WHAT THIS TASK INVOLVES »
Pictures stay out; everything else from the first line of the entries down through the line with "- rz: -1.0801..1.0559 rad" gets copied exactly.
════════════════
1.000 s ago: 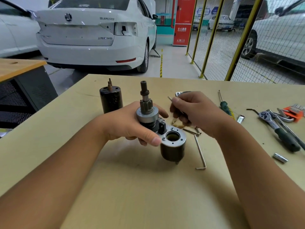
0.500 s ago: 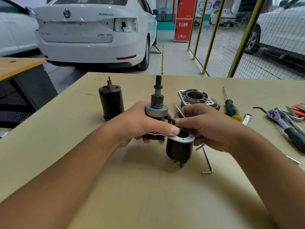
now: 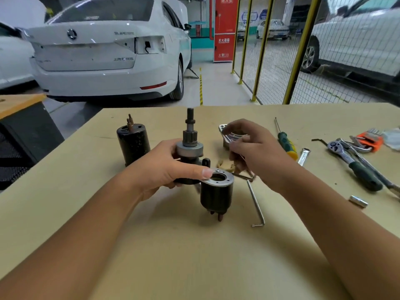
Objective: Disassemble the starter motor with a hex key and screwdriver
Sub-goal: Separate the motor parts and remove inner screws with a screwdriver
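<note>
Metal motor core (image 3: 195,161) I'm holding steady in my left grip (image 3: 166,167), freeing my right grip (image 3: 255,152), loosely curled, contents unclear, hovering near the housing (image 3: 225,132).

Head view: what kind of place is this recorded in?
Most likely a car repair workshop or training garage: a white sedan parked behind the wooden workbench, a yellow-framed mesh fence, and a ratchet wrench lying out.

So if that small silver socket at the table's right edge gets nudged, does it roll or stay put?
The small silver socket would probably roll: it looks cylindrical and lies on its side on the flat table. Its shiny metal finish suggests it is hard, fairly slippery, and likely heavy for its size. Nothing beside it seems placed to stop it.
</note>
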Action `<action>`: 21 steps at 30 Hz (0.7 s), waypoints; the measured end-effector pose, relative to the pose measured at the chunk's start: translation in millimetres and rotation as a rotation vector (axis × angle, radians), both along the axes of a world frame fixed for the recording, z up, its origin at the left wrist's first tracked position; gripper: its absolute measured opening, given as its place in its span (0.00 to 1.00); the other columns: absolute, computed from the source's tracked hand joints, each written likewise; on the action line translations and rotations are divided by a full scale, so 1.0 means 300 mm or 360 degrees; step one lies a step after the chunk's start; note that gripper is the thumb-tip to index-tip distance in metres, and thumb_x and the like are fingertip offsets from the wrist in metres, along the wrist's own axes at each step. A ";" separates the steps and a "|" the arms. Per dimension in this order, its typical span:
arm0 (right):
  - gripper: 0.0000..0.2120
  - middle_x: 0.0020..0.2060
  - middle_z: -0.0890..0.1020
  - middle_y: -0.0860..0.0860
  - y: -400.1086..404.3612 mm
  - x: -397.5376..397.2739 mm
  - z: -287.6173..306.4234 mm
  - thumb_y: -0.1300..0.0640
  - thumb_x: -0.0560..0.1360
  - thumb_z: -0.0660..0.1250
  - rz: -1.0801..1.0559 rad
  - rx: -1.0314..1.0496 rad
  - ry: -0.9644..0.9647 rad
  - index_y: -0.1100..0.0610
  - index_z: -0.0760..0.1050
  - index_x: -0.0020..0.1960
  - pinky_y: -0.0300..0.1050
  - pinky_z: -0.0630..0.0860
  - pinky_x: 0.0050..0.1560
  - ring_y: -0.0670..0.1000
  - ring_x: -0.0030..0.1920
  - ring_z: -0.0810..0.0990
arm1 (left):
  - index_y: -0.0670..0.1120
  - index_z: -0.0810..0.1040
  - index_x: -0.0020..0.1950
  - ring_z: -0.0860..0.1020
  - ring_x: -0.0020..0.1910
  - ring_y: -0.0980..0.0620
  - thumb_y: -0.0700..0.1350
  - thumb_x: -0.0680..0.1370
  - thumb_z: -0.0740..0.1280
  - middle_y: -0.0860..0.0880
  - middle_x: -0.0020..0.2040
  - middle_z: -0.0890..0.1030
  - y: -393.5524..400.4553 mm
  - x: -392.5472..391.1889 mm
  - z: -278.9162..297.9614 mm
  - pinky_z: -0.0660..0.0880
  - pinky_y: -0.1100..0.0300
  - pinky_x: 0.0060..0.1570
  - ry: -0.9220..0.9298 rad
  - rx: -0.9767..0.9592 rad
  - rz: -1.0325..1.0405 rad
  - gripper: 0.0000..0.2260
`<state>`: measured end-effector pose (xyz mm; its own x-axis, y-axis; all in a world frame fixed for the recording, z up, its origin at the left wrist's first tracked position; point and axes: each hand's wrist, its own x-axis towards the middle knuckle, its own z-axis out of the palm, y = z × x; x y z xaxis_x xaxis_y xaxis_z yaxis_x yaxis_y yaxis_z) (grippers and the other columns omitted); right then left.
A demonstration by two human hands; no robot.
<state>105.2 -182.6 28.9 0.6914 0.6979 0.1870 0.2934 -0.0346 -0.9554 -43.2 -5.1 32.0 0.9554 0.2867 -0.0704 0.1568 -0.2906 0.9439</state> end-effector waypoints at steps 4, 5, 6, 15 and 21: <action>0.19 0.37 0.83 0.61 -0.007 0.012 0.002 0.71 0.69 0.57 0.0189 0.0442 0.0454 0.61 0.85 0.44 0.48 0.80 0.37 0.57 0.34 0.80 | 0.53 0.82 0.55 0.78 0.41 0.53 0.56 0.59 0.83 0.48 0.49 0.82 -0.014 0.008 -0.013 0.69 0.57 0.37 -0.0037 -0.0116 -0.0014 0.27; 0.19 0.38 0.83 0.61 -0.011 0.018 -0.002 0.72 0.67 0.58 0.0232 0.0564 0.0530 0.61 0.86 0.44 0.49 0.80 0.38 0.57 0.35 0.81 | 0.52 0.82 0.55 0.79 0.42 0.53 0.54 0.59 0.83 0.48 0.49 0.82 -0.017 0.009 -0.015 0.70 0.55 0.39 -0.0048 -0.0141 -0.0016 0.27; 0.18 0.39 0.83 0.61 -0.014 0.024 -0.004 0.72 0.66 0.61 0.0286 0.0651 0.0591 0.60 0.86 0.45 0.49 0.80 0.39 0.57 0.36 0.82 | 0.51 0.82 0.55 0.80 0.44 0.52 0.53 0.59 0.83 0.47 0.49 0.83 -0.018 0.009 -0.016 0.72 0.53 0.42 -0.0065 -0.0168 -0.0027 0.27; 0.09 0.35 0.79 0.56 -0.004 0.008 -0.031 0.57 0.76 0.70 0.0128 0.0428 0.0506 0.62 0.85 0.50 0.45 0.78 0.35 0.53 0.32 0.76 | 0.59 0.79 0.59 0.81 0.49 0.48 0.51 0.61 0.83 0.42 0.59 0.81 0.028 -0.001 -0.035 0.73 0.53 0.44 -0.0082 -0.0280 -0.0043 0.29; 0.08 0.35 0.81 0.58 0.015 -0.024 -0.048 0.65 0.77 0.71 0.0160 0.0294 0.0497 0.62 0.80 0.55 0.54 0.81 0.40 0.56 0.33 0.79 | 0.56 0.80 0.61 0.76 0.42 0.52 0.53 0.68 0.79 0.44 0.55 0.81 0.071 -0.009 -0.028 0.65 0.60 0.34 -0.0003 -0.0235 -0.0161 0.23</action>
<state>98.0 -177.9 14.6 0.6646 0.7396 0.1068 -0.0202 0.1606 -0.9868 -46.0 16.2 23.5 0.9791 0.1759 -0.1026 0.1318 -0.1632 0.9778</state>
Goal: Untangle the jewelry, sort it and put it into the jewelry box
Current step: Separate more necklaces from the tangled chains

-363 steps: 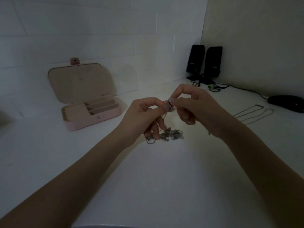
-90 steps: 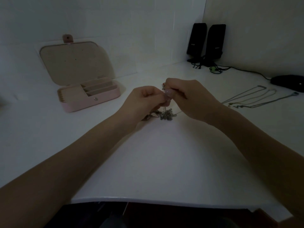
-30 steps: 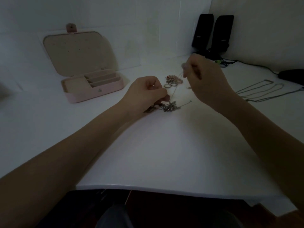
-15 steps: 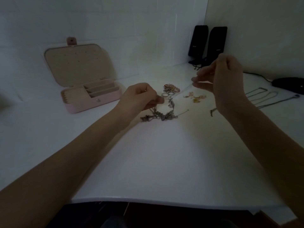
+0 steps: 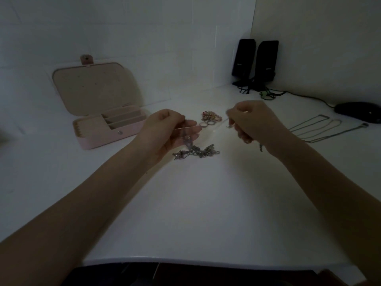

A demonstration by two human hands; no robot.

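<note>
A tangle of silver chains [image 5: 198, 152] lies on the white table [image 5: 206, 203] just below my hands. My left hand [image 5: 167, 131] pinches a strand that hangs down into the tangle. My right hand [image 5: 252, 122] pinches the other end of a thin chain [image 5: 218, 124] that stretches between both hands. A small heap of rings [image 5: 210, 118] sits behind the tangle. The pink jewelry box [image 5: 107, 124] stands open at the left, its lid raised and its compartments showing.
Three straightened necklaces [image 5: 321, 129] lie side by side at the right. Two black speakers [image 5: 255, 62] with cables stand in the back corner. A dark computer mouse [image 5: 358, 109] rests at the far right. The table's front edge runs along the bottom.
My right hand has come down and back toward the left hand, still pinching the thin chain. The small gold pieces seen a moment ago are now hidden behind it.
</note>
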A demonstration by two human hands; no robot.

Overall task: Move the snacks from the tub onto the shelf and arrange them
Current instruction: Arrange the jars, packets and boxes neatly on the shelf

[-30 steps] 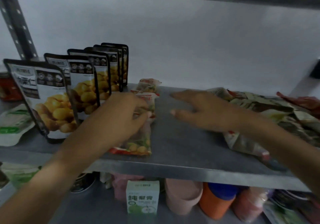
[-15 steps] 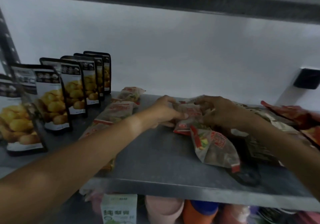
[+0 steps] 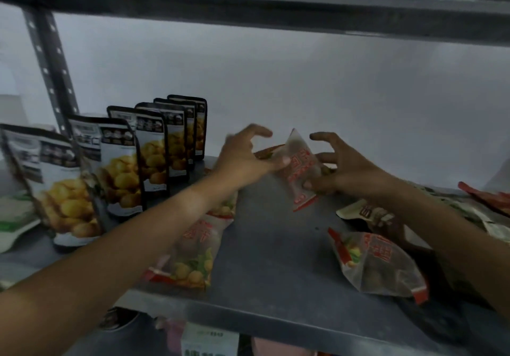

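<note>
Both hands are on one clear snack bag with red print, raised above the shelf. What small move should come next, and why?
Probably carry the clear snack bag, held between the left hand and right hand, leftward and lay it behind the flat bags beside the standing pouches. Those flat bags already form a line there, while the right side is a loose pile.

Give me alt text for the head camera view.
Two hands, left hand and right hand, hold a clear red-printed snack bag upright above a grey shelf. Black pouches stand in a row at left; loose bags lie around.
</note>
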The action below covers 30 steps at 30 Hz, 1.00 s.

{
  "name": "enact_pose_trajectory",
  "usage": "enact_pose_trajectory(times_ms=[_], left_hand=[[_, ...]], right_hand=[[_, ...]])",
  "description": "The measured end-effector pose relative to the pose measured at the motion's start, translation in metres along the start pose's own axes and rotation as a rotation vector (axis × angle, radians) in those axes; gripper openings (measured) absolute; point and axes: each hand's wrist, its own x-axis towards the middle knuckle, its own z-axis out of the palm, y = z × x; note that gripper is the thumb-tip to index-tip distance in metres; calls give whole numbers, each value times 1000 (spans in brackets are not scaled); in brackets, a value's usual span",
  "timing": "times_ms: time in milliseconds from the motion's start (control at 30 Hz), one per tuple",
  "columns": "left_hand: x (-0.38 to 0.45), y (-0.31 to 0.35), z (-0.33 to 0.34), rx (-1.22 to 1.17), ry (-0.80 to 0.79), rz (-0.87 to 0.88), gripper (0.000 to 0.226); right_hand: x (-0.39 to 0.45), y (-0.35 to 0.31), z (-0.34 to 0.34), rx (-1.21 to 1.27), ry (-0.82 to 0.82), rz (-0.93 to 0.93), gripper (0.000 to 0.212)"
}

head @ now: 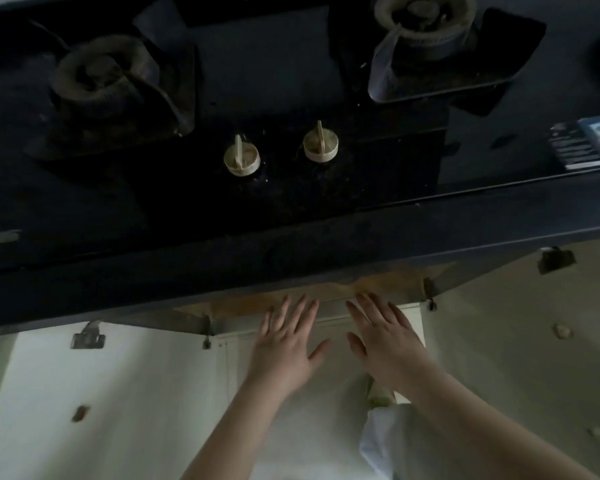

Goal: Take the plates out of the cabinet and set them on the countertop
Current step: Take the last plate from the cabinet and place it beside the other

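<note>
Nearest to the camera are two bare forearms, which reach forward from the bottom edge, with a piece of white cloth (381,441) under the right one. The left hand (284,344) and the right hand (385,337) are side by side, a little apart, both with straight, spread fingers and palms down; they hold nothing. Their fingertips lie at the top of the pale cabinet (229,344), just under the front edge of the dark tabletop (291,258). Whether they touch the cabinet front cannot be told. To both sides, the open cabinet doors (118,393) are seen with metal hinges near their tops. No plates are visible; the inside of the cabinet is hidden from this view. On the tabletop sits a black gas stove (291,81) with two burners and two pale round knobs (241,160) in the middle. At the right edge lies a small dark box (584,142) with printing on it.
</note>
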Motion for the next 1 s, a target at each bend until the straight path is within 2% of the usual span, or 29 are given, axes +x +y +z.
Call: enact_pose_trajectory(times_ms=[100,200,267,367,467,500,600,700,833,933,1000], left_hand=[[32,-13,30,-2,79,7,79],[62,-24,70,3,140,51,74],[84,-29,98,11,109,72,69],[114,-37,134,11,178,112,65],[146,-50,170,2,196,100,70],[156,-53,179,19,207,99,71],[185,-63,202,91,240,117,74],[211,-69,218,102,242,106,82],[240,-70,235,59,181,89,68],[253,-71,243,54,195,76,67],[256,-72,246,72,193,65,67]], right_hand=[[28,24,33,-61,57,24,61],[54,44,65,-81,47,17,59],[72,57,87,-80,51,-12,67],[100,77,112,-50,46,-13,86],[124,87,132,-122,69,-47,91],[132,91,139,-153,56,-63,88],[159,101,164,-237,34,-70,63],[187,113,188,-237,105,-24,69],[212,124,222,-189,169,-21,77],[219,130,238,-160,179,4,60],[221,136,240,-181,182,17,57]])
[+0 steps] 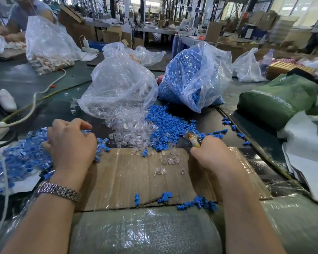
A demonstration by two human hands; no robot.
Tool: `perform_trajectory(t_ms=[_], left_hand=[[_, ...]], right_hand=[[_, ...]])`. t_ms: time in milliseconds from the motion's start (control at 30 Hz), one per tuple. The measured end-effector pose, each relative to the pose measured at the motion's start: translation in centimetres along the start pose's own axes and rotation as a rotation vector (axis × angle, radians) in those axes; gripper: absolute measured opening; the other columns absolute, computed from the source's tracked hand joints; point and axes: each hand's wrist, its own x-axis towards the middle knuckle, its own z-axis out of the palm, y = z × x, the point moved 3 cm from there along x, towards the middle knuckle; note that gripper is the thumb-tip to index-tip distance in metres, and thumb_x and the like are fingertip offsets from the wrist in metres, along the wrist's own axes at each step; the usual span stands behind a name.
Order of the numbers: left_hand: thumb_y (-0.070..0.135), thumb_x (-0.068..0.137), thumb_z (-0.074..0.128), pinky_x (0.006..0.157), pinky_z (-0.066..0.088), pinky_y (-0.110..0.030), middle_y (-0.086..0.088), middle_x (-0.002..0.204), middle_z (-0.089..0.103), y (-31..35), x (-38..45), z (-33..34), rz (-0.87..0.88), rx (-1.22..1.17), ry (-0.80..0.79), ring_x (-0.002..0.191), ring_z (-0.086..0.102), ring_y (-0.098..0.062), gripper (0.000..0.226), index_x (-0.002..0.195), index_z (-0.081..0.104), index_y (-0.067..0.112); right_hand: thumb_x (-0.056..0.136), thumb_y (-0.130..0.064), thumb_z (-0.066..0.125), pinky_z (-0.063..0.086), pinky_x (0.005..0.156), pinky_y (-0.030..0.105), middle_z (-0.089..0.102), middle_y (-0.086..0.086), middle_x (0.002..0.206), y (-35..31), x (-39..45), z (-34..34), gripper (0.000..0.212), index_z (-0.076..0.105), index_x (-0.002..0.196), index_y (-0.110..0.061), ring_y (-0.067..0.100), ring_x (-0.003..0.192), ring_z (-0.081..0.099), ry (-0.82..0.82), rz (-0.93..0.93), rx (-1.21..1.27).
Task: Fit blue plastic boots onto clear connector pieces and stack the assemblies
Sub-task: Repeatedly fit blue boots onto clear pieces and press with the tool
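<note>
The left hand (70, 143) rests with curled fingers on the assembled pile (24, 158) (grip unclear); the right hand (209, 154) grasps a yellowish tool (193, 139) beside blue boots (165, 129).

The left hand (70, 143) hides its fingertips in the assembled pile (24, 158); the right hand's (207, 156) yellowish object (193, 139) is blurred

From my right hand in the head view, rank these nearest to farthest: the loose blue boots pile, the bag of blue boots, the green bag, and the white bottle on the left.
From the right hand:
1. Loose blue boots pile, just ahead and left.
2. Green bag and bag of blue boots, right and ahead: too close to call.
3. White bottle, far left.
</note>
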Motion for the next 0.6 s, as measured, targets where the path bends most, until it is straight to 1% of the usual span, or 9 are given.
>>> perform_trajectory(t_ms=[67, 167, 200, 267, 333, 400, 467, 533, 600], left_hand=[[0.01, 0.085, 0.066, 0.101, 0.035, -0.055, -0.016, 0.113, 0.049, 0.6, -0.3, 0.0, 0.059, 0.047, -0.009, 0.115, 0.044, -0.039, 0.022, 0.104, 0.07, 0.02], [0.004, 0.086, 0.064, 0.094, 0.045, -0.047, -0.006, 0.101, 0.056, 2.5, -1.4, 0.5, 0.284, -0.087, -0.114, 0.104, 0.055, -0.032, 0.02, 0.101, 0.072, 0.015], [0.004, 0.088, 0.065, 0.09, 0.049, -0.039, -0.002, 0.098, 0.059, 3.2, -2.0, 0.8, 0.352, -0.143, -0.193, 0.097, 0.059, -0.025, 0.017, 0.098, 0.073, 0.016], [0.004, 0.091, 0.066, 0.077, 0.048, -0.014, 0.004, 0.092, 0.063, 4.3, -3.2, 1.2, 0.447, -0.215, -0.354, 0.085, 0.06, -0.006, 0.015, 0.094, 0.073, 0.017], [0.004, 0.091, 0.068, 0.071, 0.044, -0.004, 0.01, 0.089, 0.064, 4.7, -3.9, 1.6, 0.503, -0.251, -0.453, 0.083, 0.06, 0.002, 0.015, 0.092, 0.073, 0.018], [0.005, 0.09, 0.068, 0.071, 0.041, -0.002, 0.013, 0.088, 0.064, 4.8, -4.1, 1.9, 0.529, -0.259, -0.488, 0.087, 0.057, 0.009, 0.015, 0.092, 0.073, 0.02], [0.007, 0.09, 0.067, 0.07, 0.041, -0.003, 0.014, 0.087, 0.063, 4.6, -3.9, 1.9, 0.524, -0.245, -0.482, 0.083, 0.057, 0.01, 0.015, 0.094, 0.074, 0.02], [0.01, 0.092, 0.067, 0.068, 0.042, -0.006, 0.014, 0.09, 0.063, 4.6, -3.8, 2.2, 0.533, -0.223, -0.473, 0.08, 0.058, 0.006, 0.015, 0.098, 0.074, 0.022], [0.019, 0.094, 0.068, 0.073, 0.044, -0.01, 0.013, 0.094, 0.062, 4.8, -4.1, 2.8, 0.576, -0.188, -0.494, 0.085, 0.058, 0.002, 0.011, 0.102, 0.074, 0.024]], right_hand=[[0.09, -0.034, 0.06, 0.05, 0.077, 0.04, 0.063, 0.017, 0.103, 0.1, 0.2, 0.8, 0.023, 0.053, 0.078, -0.015, 0.034, 0.095, 0.063, 0.0, 0.011, -0.059], [0.091, -0.037, 0.063, 0.053, 0.092, 0.047, 0.06, 0.017, 0.115, -0.3, 0.2, 1.1, 0.026, 0.056, 0.084, -0.014, 0.035, 0.106, 0.057, 0.03, 0.004, -0.114], [0.093, -0.04, 0.062, 0.05, 0.096, 0.049, 0.057, 0.017, 0.121, -0.3, 0.2, 1.2, 0.028, 0.059, 0.093, -0.012, 0.036, 0.113, 0.053, 0.038, 0.004, -0.146], [0.095, -0.046, 0.06, 0.043, 0.103, 0.053, 0.047, 0.016, 0.133, -0.5, 0.1, 1.2, 0.043, 0.057, 0.119, -0.01, 0.036, 0.126, 0.042, 0.066, -0.01, -0.203], [0.097, -0.045, 0.06, 0.037, 0.105, 0.054, 0.043, 0.01, 0.136, -1.1, -0.2, 0.8, 0.045, 0.053, 0.131, -0.016, 0.032, 0.131, 0.038, 0.131, -0.073, -0.175], [0.099, -0.034, 0.059, 0.036, 0.106, 0.053, 0.049, 0.003, 0.133, -2.1, -0.6, 0.4, 0.03, 0.058, 0.128, -0.026, 0.026, 0.129, 0.041, 0.161, -0.209, -0.068], [0.1, -0.025, 0.058, 0.04, 0.106, 0.052, 0.058, -0.004, 0.122, -3.0, -0.9, 0.5, 0.018, 0.067, 0.115, -0.031, 0.02, 0.122, 0.049, 0.125, -0.335, 0.061], [0.1, -0.024, 0.057, 0.044, 0.103, 0.05, 0.061, -0.007, 0.114, -3.6, -1.1, 1.0, 0.017, 0.07, 0.107, -0.033, 0.019, 0.115, 0.053, 0.089, -0.398, 0.083], [0.101, -0.025, 0.057, 0.043, 0.102, 0.05, 0.062, -0.006, 0.114, -4.0, -0.8, 1.7, 0.017, 0.071, 0.108, -0.032, 0.02, 0.115, 0.052, 0.097, -0.429, 0.059]])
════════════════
YOUR SOLUTION »
1.000 s ago: 
0.500 s ago: 
now: 
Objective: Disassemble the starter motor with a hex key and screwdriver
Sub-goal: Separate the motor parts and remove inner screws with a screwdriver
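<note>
Metal motor core (image 3: 195,161) I'm holding steady in my left grip (image 3: 166,167), freeing my right grip (image 3: 255,152), loosely curled, contents unclear, hovering near the housing (image 3: 225,132).

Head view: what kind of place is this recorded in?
Most likely a car repair workshop or training garage: a white sedan parked behind the wooden workbench, a yellow-framed mesh fence, and a ratchet wrench lying out.

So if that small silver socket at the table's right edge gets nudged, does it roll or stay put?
The small silver socket would probably roll: it looks cylindrical and lies on its side on the flat table. Its shiny metal finish suggests it is hard, fairly slippery, and likely heavy for its size. Nothing beside it seems placed to stop it.
</note>
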Action `<action>`: 21 steps at 30 Hz (0.7 s), waypoints; the measured end-effector pose, relative to the pose measured at the chunk's start: translation in millimetres and rotation as a rotation vector (axis × angle, radians), both along the axes of a world frame fixed for the recording, z up, its origin at the left wrist's first tracked position; gripper: its absolute measured opening, given as its place in its span (0.00 to 1.00); the other columns: absolute, computed from the source's tracked hand joints, each written likewise; on the action line translations and rotations are divided by a full scale, so 1.0 means 300 mm or 360 degrees; step one lies a step after the chunk's start; note that gripper is the thumb-tip to index-tip distance in metres, and thumb_x and the like are fingertip offsets from the wrist in metres, along the wrist's own axes at each step. A ";" separates the steps and a "|" the arms. Per dimension in this order, its typical span:
arm0 (right):
  - gripper: 0.0000..0.2120
  - middle_x: 0.0020..0.2060
  - middle_z: -0.0890..0.1020
  - middle_y: -0.0860..0.0860
  - y: -400.1086..404.3612 mm
  - x: -397.5376..397.2739 mm
  - z: -287.6173..306.4234 mm
  - thumb_y: -0.1300..0.0640
  - thumb_x: -0.0560..0.1360
  - thumb_z: -0.0660..0.1250
  - rz: -1.0801..1.0559 rad

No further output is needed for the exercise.